> [Goal of the exercise]
Below is a listing; transcribe it exactly but without any images.

Segment Start: Supplied material

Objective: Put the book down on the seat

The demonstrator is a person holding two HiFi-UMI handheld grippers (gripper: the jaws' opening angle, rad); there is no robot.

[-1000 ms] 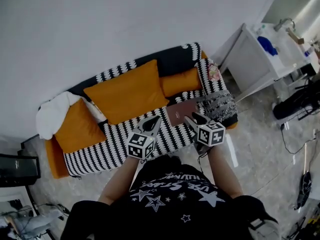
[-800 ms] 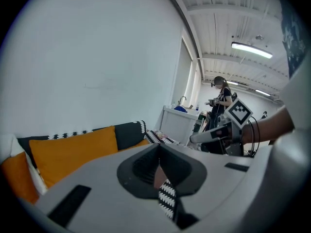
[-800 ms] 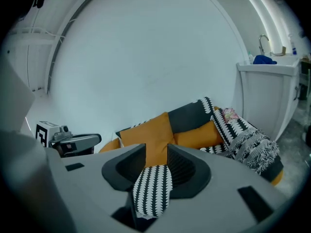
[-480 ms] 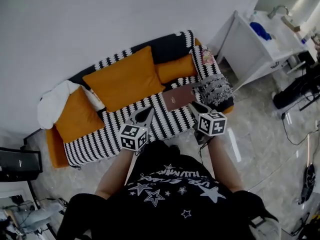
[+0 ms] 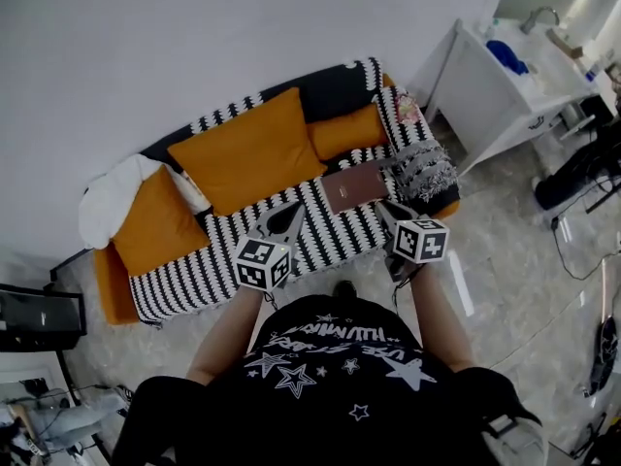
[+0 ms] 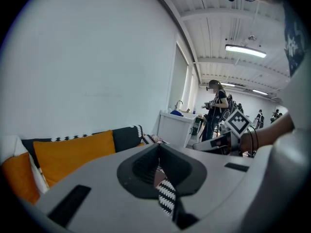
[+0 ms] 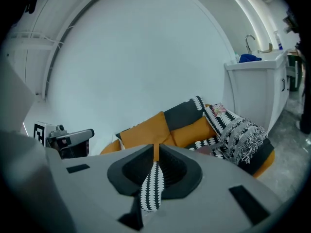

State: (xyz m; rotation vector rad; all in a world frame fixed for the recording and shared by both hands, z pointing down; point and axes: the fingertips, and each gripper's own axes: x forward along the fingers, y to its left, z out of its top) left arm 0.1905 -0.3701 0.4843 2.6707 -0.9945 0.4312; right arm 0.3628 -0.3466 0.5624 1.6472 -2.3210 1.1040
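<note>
The sofa (image 5: 194,280) wears a cover of black and white zigzag stripes, plain black along its back edge, and its base shows orange at the left end. On it lie a large orange cushion (image 5: 254,149), two smaller orange cushions (image 5: 155,223) (image 5: 344,131) and a white blanket (image 5: 112,197) by the left end. The book (image 5: 354,186) is plain reddish brown. A black-and-white fringed throw (image 5: 424,168) drapes the right arm. The floor (image 5: 524,270) is pale grey, marbled. The person's shirt (image 5: 330,367) is black with white stars.

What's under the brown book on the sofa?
The book lies on the black-and-white striped blanket covering the sofa. Whatever is beneath the blanket is hidden.
</note>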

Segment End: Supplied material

> [Written response]
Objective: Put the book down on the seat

The demonstrator is a person holding two HiFi-UMI handheld grippers (gripper: the jaws' opening angle, rad); there is no robot.

[-1000 ms] 
[-800 ms] 
[-800 ms] 
[-480 ms] 
[+0 ms] 
[+0 ms] 
[+0 ms] 

State: (xyz m; rotation vector rad; all in a world frame fixed for the recording and shared by both hands, z pointing down; point and axes: the fingertips, and each gripper's own axes: x forward along the fingers, y to its left, z out of its top) left arm 0.1905 -0.3701 0.4843 2.6707 -0.9945 0.4312; right arm 0.3628 -0.3466 0.5624 1.6472 -2.3210 1.1040
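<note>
The sofa (image 5: 194,280) wears a cover of black and white zigzag stripes, plain black along its back edge, and its base shows orange at the left end. On it lie a large orange cushion (image 5: 254,149), two smaller orange cushions (image 5: 155,223) (image 5: 344,131) and a white blanket (image 5: 112,197) by the left end. The book (image 5: 354,186) is plain reddish brown. A black-and-white fringed throw (image 5: 424,168) drapes the right arm. The floor (image 5: 524,270) is pale grey, marbled. The person's shirt (image 5: 330,367) is black with white stars.

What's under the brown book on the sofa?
The book lies on the black-and-white striped blanket covering the sofa. Whatever is beneath the blanket is hidden.
</note>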

What the exercise asked for has been given in full.